PROVIDED DATA

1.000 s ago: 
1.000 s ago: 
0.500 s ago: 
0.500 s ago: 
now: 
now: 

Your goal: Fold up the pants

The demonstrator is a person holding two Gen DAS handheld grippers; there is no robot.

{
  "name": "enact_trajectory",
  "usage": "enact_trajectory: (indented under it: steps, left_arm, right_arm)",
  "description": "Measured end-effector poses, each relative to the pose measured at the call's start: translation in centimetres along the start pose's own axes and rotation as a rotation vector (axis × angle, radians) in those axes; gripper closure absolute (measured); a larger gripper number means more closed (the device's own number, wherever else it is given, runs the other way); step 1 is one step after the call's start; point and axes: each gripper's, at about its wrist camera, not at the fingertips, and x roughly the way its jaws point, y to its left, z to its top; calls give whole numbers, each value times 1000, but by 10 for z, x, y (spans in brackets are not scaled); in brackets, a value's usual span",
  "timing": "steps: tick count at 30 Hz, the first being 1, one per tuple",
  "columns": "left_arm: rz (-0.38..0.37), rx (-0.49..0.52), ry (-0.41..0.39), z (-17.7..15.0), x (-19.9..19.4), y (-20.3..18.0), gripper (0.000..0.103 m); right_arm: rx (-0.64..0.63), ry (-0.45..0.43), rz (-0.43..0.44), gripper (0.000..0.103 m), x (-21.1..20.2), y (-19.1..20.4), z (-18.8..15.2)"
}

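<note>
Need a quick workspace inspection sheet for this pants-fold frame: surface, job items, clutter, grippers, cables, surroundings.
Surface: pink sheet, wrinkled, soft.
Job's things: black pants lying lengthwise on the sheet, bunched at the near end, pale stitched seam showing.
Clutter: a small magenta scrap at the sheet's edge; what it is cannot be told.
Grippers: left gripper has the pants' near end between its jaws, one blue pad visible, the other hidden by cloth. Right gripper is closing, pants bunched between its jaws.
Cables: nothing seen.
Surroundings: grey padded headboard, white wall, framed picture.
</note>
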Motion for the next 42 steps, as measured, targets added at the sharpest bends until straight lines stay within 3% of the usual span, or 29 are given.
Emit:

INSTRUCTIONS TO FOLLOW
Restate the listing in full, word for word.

ANSWER TO THIS PROBLEM
1.000 s ago: 
1.000 s ago: 
0.500 s ago: 
0.500 s ago: 
now: 
now: 

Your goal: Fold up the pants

The demonstrator is a person holding two Gen DAS handheld grippers; there is no robot.

{
  "name": "enact_trajectory",
  "usage": "enact_trajectory: (indented under it: steps, left_arm, right_arm)",
  "description": "Measured end-effector poses, each relative to the pose measured at the call's start: translation in centimetres along the start pose's own axes and rotation as a rotation vector (axis × angle, radians) in those axes; gripper closure absolute (measured); a larger gripper number means more closed (the device's own number, wherever else it is given, runs the other way); step 1 is one step after the call's start; point and axes: each gripper's, at about its wrist camera, not at the fingertips, and x roughly the way its jaws point, y to its left, z to its top; calls give whole numbers, each value times 1000, but by 10 for z, x, y (spans in brackets are not scaled); in brackets, a value's usual span",
  "timing": "steps: tick count at 30 Hz, the first being 1, one per tuple",
  "columns": "left_arm: rz (-0.38..0.37), rx (-0.49..0.52), ry (-0.41..0.39), z (-17.7..15.0), x (-19.9..19.4), y (-20.3..18.0), gripper (0.000..0.103 m); right_arm: rx (-0.64..0.63), ry (-0.45..0.43), rz (-0.43..0.44), gripper (0.000..0.103 m), x (-21.1..20.2), y (-19.1..20.4), z (-18.8..15.2)"
}

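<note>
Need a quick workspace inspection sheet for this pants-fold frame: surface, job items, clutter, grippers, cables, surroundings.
Surface: pink sheet, wrinkled, soft.
Job's things: black pants lying lengthwise on the sheet, bunched at the near end, pale stitched seam showing.
Clutter: a small magenta scrap at the sheet's edge; what it is cannot be told.
Grippers: left gripper has the pants' near end between its jaws, one blue pad visible, the other hidden by cloth. Right gripper is closing, pants bunched between its jaws.
Cables: nothing seen.
Surroundings: grey padded headboard, white wall, framed picture.
</note>
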Motion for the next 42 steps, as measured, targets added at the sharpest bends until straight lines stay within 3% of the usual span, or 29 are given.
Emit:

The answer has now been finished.